Your instructions | Transcribe the entries below exactly.

Stored data
..............................
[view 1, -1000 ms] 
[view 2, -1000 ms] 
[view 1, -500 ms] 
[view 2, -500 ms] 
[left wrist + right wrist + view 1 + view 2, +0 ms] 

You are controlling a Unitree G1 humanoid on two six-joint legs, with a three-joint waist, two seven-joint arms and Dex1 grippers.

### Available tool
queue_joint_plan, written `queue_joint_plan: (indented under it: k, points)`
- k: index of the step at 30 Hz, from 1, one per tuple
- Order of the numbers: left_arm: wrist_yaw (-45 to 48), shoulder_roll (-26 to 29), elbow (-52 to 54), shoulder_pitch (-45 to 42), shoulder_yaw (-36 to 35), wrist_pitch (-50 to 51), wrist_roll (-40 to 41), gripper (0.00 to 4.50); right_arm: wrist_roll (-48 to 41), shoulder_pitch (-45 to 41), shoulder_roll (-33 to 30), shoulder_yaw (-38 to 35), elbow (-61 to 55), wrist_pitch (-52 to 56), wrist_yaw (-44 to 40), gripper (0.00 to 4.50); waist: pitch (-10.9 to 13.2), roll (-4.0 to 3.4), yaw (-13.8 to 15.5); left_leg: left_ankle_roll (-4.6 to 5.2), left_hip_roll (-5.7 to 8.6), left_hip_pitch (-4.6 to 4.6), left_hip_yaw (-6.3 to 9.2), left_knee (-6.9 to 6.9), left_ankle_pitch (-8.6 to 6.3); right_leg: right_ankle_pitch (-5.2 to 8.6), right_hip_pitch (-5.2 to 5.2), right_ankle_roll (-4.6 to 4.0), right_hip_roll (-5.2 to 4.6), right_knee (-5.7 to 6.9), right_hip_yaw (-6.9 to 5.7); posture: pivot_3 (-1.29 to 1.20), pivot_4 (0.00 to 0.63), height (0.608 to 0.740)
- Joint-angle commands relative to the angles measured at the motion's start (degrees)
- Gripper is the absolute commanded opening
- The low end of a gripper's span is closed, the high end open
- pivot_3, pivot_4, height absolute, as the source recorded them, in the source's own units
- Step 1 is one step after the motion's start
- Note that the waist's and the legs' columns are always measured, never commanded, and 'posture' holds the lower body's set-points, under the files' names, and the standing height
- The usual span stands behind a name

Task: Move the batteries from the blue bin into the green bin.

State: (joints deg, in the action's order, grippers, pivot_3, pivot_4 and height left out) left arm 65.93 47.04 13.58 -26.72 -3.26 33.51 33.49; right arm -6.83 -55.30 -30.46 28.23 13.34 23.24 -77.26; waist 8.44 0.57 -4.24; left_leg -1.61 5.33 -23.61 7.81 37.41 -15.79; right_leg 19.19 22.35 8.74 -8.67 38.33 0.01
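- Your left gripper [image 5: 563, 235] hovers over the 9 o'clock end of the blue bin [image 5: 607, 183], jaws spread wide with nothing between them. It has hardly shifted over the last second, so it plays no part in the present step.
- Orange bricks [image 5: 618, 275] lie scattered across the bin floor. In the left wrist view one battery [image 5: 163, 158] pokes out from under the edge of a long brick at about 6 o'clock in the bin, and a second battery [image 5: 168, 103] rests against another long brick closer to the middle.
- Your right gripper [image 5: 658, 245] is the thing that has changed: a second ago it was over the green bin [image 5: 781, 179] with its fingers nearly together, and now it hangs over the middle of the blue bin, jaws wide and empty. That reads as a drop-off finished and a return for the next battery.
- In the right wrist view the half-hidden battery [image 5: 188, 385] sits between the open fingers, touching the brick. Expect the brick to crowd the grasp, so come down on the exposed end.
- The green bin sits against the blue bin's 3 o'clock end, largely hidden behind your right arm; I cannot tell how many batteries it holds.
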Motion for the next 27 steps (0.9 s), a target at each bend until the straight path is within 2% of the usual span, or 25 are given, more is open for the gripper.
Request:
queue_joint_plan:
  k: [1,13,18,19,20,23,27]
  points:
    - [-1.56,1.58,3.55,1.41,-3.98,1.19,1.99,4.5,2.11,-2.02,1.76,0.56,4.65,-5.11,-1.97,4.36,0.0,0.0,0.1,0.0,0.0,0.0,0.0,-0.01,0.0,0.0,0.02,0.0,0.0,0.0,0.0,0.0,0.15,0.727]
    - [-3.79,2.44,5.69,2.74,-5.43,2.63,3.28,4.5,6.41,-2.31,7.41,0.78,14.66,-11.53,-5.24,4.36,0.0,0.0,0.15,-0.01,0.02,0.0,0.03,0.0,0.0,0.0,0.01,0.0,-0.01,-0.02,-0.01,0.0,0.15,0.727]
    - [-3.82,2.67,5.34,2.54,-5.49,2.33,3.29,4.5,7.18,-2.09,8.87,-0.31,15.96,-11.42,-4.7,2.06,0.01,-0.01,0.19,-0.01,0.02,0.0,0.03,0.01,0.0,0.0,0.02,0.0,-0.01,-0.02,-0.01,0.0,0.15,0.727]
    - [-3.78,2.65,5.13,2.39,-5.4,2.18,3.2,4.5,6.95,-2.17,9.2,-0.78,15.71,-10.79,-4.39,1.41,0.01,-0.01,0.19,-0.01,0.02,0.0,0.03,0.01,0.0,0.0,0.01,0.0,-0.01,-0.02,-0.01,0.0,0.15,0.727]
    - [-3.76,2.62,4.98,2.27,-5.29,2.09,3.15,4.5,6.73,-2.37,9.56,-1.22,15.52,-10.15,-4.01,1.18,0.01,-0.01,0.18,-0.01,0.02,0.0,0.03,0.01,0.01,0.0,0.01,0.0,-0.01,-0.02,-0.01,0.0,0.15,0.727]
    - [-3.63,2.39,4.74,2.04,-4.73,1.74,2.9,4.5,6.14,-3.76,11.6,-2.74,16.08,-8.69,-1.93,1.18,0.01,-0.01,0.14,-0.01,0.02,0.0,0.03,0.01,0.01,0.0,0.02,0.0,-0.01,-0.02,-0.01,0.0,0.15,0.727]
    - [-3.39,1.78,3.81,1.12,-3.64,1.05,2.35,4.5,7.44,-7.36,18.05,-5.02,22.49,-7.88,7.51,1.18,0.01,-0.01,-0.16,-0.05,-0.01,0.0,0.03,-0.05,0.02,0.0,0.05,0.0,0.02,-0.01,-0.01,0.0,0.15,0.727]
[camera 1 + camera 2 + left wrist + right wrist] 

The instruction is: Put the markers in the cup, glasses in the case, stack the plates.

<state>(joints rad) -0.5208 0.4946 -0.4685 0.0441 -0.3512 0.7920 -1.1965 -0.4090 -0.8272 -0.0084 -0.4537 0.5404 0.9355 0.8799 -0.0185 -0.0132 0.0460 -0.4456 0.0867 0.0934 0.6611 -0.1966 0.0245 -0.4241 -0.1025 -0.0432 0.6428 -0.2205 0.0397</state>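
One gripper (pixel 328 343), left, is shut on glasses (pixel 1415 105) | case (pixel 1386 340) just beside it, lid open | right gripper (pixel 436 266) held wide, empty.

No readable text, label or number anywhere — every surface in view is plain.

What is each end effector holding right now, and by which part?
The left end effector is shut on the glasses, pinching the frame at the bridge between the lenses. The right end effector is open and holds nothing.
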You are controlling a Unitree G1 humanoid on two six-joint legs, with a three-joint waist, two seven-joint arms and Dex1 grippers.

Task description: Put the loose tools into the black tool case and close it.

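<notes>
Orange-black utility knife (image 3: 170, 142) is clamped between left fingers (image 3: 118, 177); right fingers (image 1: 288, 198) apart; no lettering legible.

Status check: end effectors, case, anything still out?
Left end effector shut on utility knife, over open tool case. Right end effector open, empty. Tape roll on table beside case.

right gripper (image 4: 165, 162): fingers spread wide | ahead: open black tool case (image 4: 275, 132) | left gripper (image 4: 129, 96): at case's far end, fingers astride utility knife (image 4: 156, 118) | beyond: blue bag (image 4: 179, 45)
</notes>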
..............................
Output below |
[view 1, -1000 ms] 
[view 2, -1000 ms] 
[view 1, -500 ms] 
[view 2, -500 ms] 
[left wrist + right wrist + view 1 + view 2, +0 ms] 

You are controlling a Unitree G1 humanoid on two six-joint legs, with a three-joint waist, two seven-joint arms and Dex1 grippers.

### Available tool
queue_joint_plan, written `queue_joint_plan: (indented under it: k, points)`
- k: index of the step at 30 Hz, from 1, one per tuple
- Order of the numbers: left_arm: wrist_yaw (-45 to 48), shoulder_roll (-26 to 29), elbow (-52 to 54), shoulder_pitch (-45 to 42), shoulder_yaw (-36 to 35), wrist_pitch (-50 to 51), wrist_roll (-40 to 41), gripper (0.00 to 4.50); right_arm: wrist_roll (-48 to 41), shoulder_pitch (-45 to 41), shoulder_roll (-33 to 30), shoulder_yaw (-38 to 35), elbow (-61 to 55), wrist_pitch (-52 to 56), wrist_yaw (-44 to 40), gripper (0.00 to 4.50); waist: pitch (-10.9 to 13.2), roll (-4.0 to 3.4), yaw (-13.8 to 15.5); left_leg: left_ankle_roll (-4.6 to 5.2), left_hip_roll (-5.7 to 8.6), left_hip_pitch (-4.6 to 4.6), left_hip_yaw (-6.3 to 9.2), left_knee (-6.9 to 6.9), left_ankle_pitch (-8.6 to 6.3); right_leg: right_ankle_pitch (-5.2 to 8.6), right_hip_pitch (-5.2 to 5.2), right_ankle_roll (-4.6 to 4.0), right_hip_roll (-5.2 to 4.6), right_knee (-5.7 to 6.9), right_hip_yaw (-6.9 to 5.7); posture: pivot_3 (-1.29 to 1.20), pivot_4 (0.00 to 0.63), height (0.608 to 0.740)
- Joint-angle commands relative to the angles measured at the motion's start (degrees)
- Gripper is the absolute commanded opening
- The low end of a gripper's span is closed, the high end open
- pivot_3, pivot_4, height absolute, as the source recorded them, in the source's own units
- Step 1 is one step after the motion's start
- Note that the waist's and the legs' columns are always measured, never commanded, and 'posture' holds the lower body's set-points, under the files' names, and the standing height
- The usual span stands behind a name

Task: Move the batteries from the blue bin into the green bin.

State: (joints deg, in the action's order, grippers, pivot_3, pivot_4 and height left out) left arm 65.93 47.04 13.58 -26.72 -3.26 33.51 33.49; right arm -6.83 -55.30 -30.46 28.23 13.34 23.24 -77.26; waist 8.44 0.57 -4.24; left_leg -1.61 5.33 -23.61 7.81 37.41 -15.79; right_leg 19.19 22.35 8.74 -8.67 38.33 0.01
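- Your left gripper [image 5: 563, 235] hovers over the 9 o'clock end of the blue bin [image 5: 607, 183], jaws spread wide with nothing between them. It has hardly shifted over the last second, so it plays no part in the present step.
- Orange bricks [image 5: 618, 275] lie scattered across the bin floor. In the left wrist view one battery [image 5: 163, 158] pokes out from under the edge of a long brick at about 6 o'clock in the bin, and a second battery [image 5: 168, 103] rests against another long brick closer to the middle.
- Your right gripper [image 5: 658, 245] is the thing that has changed: a second ago it was over the green bin [image 5: 781, 179] with its fingers nearly together, and now it hangs over the middle of the blue bin, jaws wide and empty. That reads as a drop-off finished and a return for the next battery.
- In the right wrist view the half-hidden battery [image 5: 188, 385] sits between the open fingers, touching the brick. Expect the brick to crowd the grasp, so come down on the exposed end.
- The green bin sits against the blue bin's 3 o'clock end, largely hidden behind your right arm; I cannot tell how many batteries it holds.
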Motion for the next 27 steps (0.9 s), a target at each bend until the straight path is within 2% of the usual span, or 25 are given, more is open for the gripper.
Request:
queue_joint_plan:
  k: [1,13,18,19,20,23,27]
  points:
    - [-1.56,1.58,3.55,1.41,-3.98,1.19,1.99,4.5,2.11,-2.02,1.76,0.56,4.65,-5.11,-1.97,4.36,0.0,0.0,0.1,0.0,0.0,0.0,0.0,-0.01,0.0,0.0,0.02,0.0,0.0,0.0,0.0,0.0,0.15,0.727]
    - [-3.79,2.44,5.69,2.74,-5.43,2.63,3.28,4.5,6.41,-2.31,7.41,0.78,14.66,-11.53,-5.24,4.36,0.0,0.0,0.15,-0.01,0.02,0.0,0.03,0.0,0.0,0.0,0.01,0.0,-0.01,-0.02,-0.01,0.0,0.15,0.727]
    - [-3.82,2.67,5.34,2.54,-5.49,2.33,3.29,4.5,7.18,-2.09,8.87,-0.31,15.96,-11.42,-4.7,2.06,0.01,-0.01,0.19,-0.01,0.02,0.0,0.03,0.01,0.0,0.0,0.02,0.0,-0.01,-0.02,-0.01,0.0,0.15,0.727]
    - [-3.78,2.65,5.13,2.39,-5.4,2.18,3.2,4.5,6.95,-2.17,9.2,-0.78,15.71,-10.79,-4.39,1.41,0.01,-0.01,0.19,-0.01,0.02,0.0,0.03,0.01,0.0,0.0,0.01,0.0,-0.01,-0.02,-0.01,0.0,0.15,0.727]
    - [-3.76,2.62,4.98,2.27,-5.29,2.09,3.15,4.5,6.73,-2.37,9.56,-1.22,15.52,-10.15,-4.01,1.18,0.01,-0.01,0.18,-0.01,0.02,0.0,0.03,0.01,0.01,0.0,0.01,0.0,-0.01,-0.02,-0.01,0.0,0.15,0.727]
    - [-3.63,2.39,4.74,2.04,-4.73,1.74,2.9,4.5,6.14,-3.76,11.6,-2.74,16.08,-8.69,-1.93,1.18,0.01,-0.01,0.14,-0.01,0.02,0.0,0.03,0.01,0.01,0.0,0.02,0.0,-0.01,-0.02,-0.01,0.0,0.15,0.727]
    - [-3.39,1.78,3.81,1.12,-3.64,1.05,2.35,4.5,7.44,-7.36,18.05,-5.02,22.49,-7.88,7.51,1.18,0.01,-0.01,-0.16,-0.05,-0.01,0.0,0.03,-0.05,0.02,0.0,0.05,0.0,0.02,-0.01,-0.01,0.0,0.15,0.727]
[camera 1 + camera 2 + left wrist + right wrist] 

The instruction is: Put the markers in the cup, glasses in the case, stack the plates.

<state>(joints rad) -0.5208 0.4946 -0.4685 0.0441 -0.3512 0.7920 -1.1965 -0.4090 -0.8272 -0.0084 -0.4537 0.5404 0.9355 0.8799 -0.0185 -0.0132 0.0460 -0.4456 0.0867 0.0934 0.6611 -0.1966 0.0245 -0.4241 -0.1025 -0.0432 0.6428 -0.2205 0.0397</state>
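One gripper (pixel 328 343), left, is shut on glasses (pixel 1415 105) | case (pixel 1386 340) just beside it, lid open | right gripper (pixel 436 266) held wide, empty.

No readable text, label or number anywhere — every surface in view is plain.

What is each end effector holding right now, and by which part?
The left end effector is shut on the glasses, pinching the frame at the bridge between the lenses. The right end effector is open and holds nothing.
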You are controlling a Unitree G1 humanoid on two six-joint legs, with a three-joint waist, two seven-joint arms and Dex1 grippers.

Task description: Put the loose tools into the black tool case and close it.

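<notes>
Orange-black utility knife (image 3: 170, 142) is clamped between left fingers (image 3: 118, 177); right fingers (image 1: 288, 198) apart; no lettering legible.

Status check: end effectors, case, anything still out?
Left end effector shut on utility knife, over open tool case. Right end effector open, empty. Tape roll on table beside case.

right gripper (image 4: 165, 162): fingers spread wide | ahead: open black tool case (image 4: 275, 132) | left gripper (image 4: 129, 96): at case's far end, fingers astride utility knife (image 4: 156, 118) | beyond: blue bag (image 4: 179, 45)
</notes>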

The exercise has now been completed.